### [Task instructions]
Please retype each record exactly as it stands below.

Items from a data source:
_ _ _

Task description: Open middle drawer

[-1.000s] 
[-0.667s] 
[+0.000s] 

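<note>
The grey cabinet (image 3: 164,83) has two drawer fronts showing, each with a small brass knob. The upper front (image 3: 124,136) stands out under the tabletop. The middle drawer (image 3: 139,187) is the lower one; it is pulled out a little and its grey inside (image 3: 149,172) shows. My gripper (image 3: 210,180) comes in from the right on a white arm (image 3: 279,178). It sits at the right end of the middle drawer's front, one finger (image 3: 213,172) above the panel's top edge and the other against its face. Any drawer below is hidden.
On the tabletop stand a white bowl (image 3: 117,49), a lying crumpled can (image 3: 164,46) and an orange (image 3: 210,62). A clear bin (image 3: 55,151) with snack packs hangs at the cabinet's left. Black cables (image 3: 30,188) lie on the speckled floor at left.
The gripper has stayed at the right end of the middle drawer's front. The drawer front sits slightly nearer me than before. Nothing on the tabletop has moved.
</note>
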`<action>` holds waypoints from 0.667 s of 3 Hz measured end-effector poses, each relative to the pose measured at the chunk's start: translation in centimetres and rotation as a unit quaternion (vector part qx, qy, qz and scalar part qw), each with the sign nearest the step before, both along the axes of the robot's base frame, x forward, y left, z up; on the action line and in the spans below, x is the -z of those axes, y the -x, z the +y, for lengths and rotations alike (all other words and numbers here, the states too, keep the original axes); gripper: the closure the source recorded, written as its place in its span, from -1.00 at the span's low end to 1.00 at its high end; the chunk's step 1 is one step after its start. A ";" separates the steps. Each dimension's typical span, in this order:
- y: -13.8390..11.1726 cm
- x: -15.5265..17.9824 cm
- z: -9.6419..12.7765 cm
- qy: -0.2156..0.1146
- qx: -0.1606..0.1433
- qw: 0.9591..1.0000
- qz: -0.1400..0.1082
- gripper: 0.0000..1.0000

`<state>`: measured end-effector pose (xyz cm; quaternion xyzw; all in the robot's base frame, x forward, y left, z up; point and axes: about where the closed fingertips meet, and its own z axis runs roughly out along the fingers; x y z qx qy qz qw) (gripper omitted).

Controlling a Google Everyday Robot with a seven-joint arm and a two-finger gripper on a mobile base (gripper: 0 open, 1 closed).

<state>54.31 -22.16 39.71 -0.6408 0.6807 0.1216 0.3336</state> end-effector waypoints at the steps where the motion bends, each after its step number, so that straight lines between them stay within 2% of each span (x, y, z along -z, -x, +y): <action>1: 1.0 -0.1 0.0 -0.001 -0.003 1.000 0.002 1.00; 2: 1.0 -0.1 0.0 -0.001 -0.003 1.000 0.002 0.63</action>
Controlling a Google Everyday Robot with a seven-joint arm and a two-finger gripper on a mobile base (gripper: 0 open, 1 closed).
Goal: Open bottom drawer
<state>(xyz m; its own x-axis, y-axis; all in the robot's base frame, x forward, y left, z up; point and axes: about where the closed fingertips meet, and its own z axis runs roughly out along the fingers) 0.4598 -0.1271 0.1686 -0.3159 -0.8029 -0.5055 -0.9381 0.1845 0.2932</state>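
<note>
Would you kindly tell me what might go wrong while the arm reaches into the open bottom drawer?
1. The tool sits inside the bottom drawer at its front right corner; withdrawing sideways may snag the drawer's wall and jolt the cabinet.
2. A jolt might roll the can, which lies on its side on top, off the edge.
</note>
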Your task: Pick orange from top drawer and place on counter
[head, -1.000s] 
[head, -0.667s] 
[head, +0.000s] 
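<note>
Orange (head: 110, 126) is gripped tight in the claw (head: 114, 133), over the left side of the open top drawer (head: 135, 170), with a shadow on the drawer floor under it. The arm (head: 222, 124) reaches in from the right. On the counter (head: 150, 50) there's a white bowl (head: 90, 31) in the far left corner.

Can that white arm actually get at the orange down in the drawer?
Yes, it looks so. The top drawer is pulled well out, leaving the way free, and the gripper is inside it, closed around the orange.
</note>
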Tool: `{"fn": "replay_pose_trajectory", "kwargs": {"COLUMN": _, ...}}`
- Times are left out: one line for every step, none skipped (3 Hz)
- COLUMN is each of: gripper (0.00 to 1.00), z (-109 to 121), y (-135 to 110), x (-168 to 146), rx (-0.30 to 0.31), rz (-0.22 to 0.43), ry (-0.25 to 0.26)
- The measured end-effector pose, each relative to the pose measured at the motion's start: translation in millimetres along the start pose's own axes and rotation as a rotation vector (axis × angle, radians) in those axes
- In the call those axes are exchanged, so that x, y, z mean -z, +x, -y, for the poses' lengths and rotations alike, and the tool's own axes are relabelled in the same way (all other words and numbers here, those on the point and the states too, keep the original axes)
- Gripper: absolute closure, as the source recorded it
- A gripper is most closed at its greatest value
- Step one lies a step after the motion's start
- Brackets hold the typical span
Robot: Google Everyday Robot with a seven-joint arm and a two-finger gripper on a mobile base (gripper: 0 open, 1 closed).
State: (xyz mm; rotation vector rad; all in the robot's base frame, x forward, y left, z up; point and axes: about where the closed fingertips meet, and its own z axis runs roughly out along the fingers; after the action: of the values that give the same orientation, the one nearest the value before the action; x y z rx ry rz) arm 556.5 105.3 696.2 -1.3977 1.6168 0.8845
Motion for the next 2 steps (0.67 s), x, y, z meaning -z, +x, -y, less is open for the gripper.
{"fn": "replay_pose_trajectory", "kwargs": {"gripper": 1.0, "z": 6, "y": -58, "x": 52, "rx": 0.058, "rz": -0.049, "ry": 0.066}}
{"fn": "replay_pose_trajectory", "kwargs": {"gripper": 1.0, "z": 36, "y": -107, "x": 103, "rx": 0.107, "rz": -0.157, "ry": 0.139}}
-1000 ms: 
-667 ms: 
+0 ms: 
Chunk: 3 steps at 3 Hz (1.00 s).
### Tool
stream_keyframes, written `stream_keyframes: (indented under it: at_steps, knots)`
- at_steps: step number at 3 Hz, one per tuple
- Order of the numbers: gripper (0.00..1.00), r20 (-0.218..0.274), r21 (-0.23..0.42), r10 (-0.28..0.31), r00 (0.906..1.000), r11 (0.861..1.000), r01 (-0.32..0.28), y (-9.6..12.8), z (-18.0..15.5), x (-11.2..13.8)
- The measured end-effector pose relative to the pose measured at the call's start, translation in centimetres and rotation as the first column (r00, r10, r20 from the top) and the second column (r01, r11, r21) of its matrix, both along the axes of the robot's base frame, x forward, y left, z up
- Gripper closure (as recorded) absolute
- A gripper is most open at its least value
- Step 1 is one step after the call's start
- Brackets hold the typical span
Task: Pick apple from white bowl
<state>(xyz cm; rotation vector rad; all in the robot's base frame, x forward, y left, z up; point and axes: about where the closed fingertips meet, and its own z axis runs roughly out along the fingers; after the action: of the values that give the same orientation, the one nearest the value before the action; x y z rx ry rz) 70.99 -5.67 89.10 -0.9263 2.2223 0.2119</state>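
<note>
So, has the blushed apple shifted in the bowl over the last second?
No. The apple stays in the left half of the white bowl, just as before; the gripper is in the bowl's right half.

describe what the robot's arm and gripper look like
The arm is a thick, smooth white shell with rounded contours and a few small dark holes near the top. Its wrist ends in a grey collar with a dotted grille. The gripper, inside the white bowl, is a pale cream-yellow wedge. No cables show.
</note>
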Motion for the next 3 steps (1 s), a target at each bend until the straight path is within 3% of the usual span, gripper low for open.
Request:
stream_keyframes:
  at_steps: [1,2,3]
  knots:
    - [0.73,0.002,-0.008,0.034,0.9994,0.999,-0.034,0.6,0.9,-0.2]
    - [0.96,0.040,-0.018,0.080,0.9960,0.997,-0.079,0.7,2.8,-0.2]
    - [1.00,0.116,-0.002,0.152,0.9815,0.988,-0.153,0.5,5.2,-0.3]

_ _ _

### [Expected answer]
Task description: Open middle drawer

[-1.000s] 
[-0.667s] 
[+0.000s] 

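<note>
The grey cabinet (image 3: 164,83) has two drawer fronts showing, each with a small brass knob. The upper front (image 3: 124,136) stands out under the tabletop. The middle drawer (image 3: 139,187) is the lower one; it is pulled out a little and its grey inside (image 3: 149,172) shows. My gripper (image 3: 210,180) comes in from the right on a white arm (image 3: 279,178). It sits at the right end of the middle drawer's front, one finger (image 3: 213,172) above the panel's top edge and the other against its face. Any drawer below is hidden.
On the tabletop stand a white bowl (image 3: 117,49), a lying crumpled can (image 3: 164,46) and an orange (image 3: 210,62). A clear bin (image 3: 55,151) with snack packs hangs at the cabinet's left. Black cables (image 3: 30,188) lie on the speckled floor at left.
The gripper has stayed at the right end of the middle drawer's front. The drawer front sits slightly nearer me than before. Nothing on the tabletop has moved.
</note>
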`<action>` holds waypoints from 0.667 s of 3 Hz measured end-effector poses, each relative to the pose measured at the chunk's start: translation in centimetres and rotation as a unit quaternion (vector part qx, qy, qz and scalar part qw), each with the sign nearest the step before, both along the axes of the robot's base frame, x forward, y left, z up; on the action line and in the spans below, x is the -z of those axes, y the -x, z the +y, for lengths and rotations alike (all other words and numbers here, the states too, keep the original axes); gripper: the closure the source recorded, written as its place in its span, from -1.00 at the span's low end to 1.00 at its high end; the chunk's step 1 is one step after its start. A ";" separates the steps. Each dimension's typical span, in this order:
- y: -13.8390..11.1726 cm
- x: -15.5265..17.9824 cm
- z: -9.6419..12.7765 cm
- qy: -0.2156..0.1146
- qx: -0.1606..0.1433
- qw: 0.9591..1.0000
- qz: -0.1400..0.1082
- gripper: 0.0000..1.0000

`<state>`: measured end-effector pose (xyz cm; quaternion xyzw; all in the robot's base frame, x forward, y left, z up; point and axes: about where the closed fingertips meet, and its own z axis runs roughly out along the fingers; x y z qx qy qz qw) (gripper omitted).

Controlling a Google Everyday Robot with a seven-joint arm and a two-finger gripper on a mobile base (gripper: 0 open, 1 closed).

<state>54.31 -22.16 39.71 -0.6408 0.6807 0.1216 0.3336</state> end-effector waypoints at the steps where the motion bends, each after its step number, so that straight lines between them stay within 2% of each span (x, y, z along -z, -x, +y): <action>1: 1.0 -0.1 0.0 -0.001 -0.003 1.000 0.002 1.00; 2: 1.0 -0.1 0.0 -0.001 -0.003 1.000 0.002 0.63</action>
Controlling a Google Everyday Robot with a seven-joint arm and a two-finger gripper on a mobile base (gripper: 0 open, 1 closed).
Goal: Open bottom drawer
<state>(xyz m; its own x-axis, y-axis; all in the robot's base frame, x forward, y left, z up; point and axes: about where the closed fingertips meet, and its own z axis runs roughly out along the fingers) 0.4598 -0.1271 0.1686 -0.3159 -0.8029 -0.5055 -0.9381 0.1845 0.2932</state>
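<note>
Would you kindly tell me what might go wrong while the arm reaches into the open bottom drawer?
1. The tool sits inside the bottom drawer at its front right corner; withdrawing sideways may snag the drawer's wall and jolt the cabinet.
2. A jolt might roll the can, which lies on its side on top, off the edge.
</note>
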Your task: Pick orange from top drawer and place on counter
[head, -1.000s] 
[head, -0.667s] 
[head, +0.000s] 
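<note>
Orange (head: 110, 126) is gripped tight in the claw (head: 114, 133), over the left side of the open top drawer (head: 135, 170), with a shadow on the drawer floor under it. The arm (head: 222, 124) reaches in from the right. On the counter (head: 150, 50) there's a white bowl (head: 90, 31) in the far left corner.

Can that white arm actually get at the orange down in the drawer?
Yes, it looks so. The top drawer is pulled well out, leaving the way free, and the gripper is inside it, closed around the orange.
</note>
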Tool: `{"fn": "replay_pose_trajectory", "kwargs": {"COLUMN": _, ...}}`
- Times are left out: one line for every step, none skipped (3 Hz)
- COLUMN is each of: gripper (0.00 to 1.00), z (-109 to 121), y (-135 to 110), x (-168 to 146), rx (-0.30 to 0.31), rz (-0.22 to 0.43), ry (-0.25 to 0.26)
- The measured end-effector pose, each relative to the pose measured at the motion's start: translation in millimetres along the start pose's own axes and rotation as a rotation vector (axis × angle, radians) in those axes
- In the call those axes are exchanged, so that x, y, z mean -z, +x, -y, for the poses' lengths and rotations alike, and the tool's own axes are relabelled in the same way (all other words and numbers here, those on the point and the states too, keep the original axes)
- Gripper: absolute closure, as the source recorded it
- A gripper is most closed at its greatest value
- Step one lies a step after the motion's start
- Brackets hold the typical span
Robot: Google Everyday Robot with a seven-joint arm and a two-finger gripper on a mobile base (gripper: 0 open, 1 closed).
State: (xyz mm; rotation vector rad; all in the robot's base frame, x forward, y left, z up; point and axes: about where the closed fingertips meet, and its own z axis runs roughly out along the fingers; after the action: of the values that give the same orientation, the one nearest the value before the action; x y z rx ry rz) arm 556.5 105.3 696.2 -1.3977 1.6168 0.8845
Motion for the next 2 steps (0.67 s), x, y, z meaning -z, +x, -y, less is open for the gripper.
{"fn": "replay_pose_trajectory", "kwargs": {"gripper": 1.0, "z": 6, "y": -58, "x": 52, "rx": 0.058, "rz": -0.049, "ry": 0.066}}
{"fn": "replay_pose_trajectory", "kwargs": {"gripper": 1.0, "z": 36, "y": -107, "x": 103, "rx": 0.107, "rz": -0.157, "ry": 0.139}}
-1000 ms: 
-667 ms: 
+0 ms: 
Chunk: 3 steps at 3 Hz (1.00 s).
### Tool
stream_keyframes, written `stream_keyframes: (indented under it: at_steps, knots)`
- at_steps: step number at 3 Hz, one per tuple
- Order of the numbers: gripper (0.00..1.00), r20 (-0.218..0.274), r21 (-0.23..0.42), r10 (-0.28..0.31), r00 (0.906..1.000), r11 (0.861..1.000), r01 (-0.32..0.28), y (-9.6..12.8), z (-18.0..15.5), x (-11.2..13.8)
- The measured end-effector pose relative to the pose measured at the call's start, translation in centimetres and rotation as the first column (r00, r10, r20 from the top) and the second column (r01, r11, r21) of its matrix, both along the axes of the robot's base frame, x forward, y left, z up
- Gripper closure (as recorded) absolute
- A gripper is most open at its least value
- Step 1 is one step after the call's start
- Brackets hold the typical span
Task: Pick apple from white bowl
<state>(xyz cm; rotation vector rad; all in the robot's base frame, x forward, y left, z up; point and axes: about where the closed fingertips meet, and its own z axis runs roughly out along the fingers; after the action: of the values that give the same orientation, the one nearest the value before the action; x y z rx ry rz) 70.99 -5.67 89.10 -0.9263 2.2223 0.2119</state>
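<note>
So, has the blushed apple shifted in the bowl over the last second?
No. The apple stays in the left half of the white bowl, just as before; the gripper is in the bowl's right half.

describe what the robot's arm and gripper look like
The arm is a thick, smooth white shell with rounded contours and a few small dark holes near the top. Its wrist ends in a grey collar with a dotted grille. The gripper, inside the white bowl, is a pale cream-yellow wedge. No cables show.
</note>
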Motion for the next 3 steps (1 s), a target at each bend until the straight path is within 3% of the usual span, gripper low for open.
Request:
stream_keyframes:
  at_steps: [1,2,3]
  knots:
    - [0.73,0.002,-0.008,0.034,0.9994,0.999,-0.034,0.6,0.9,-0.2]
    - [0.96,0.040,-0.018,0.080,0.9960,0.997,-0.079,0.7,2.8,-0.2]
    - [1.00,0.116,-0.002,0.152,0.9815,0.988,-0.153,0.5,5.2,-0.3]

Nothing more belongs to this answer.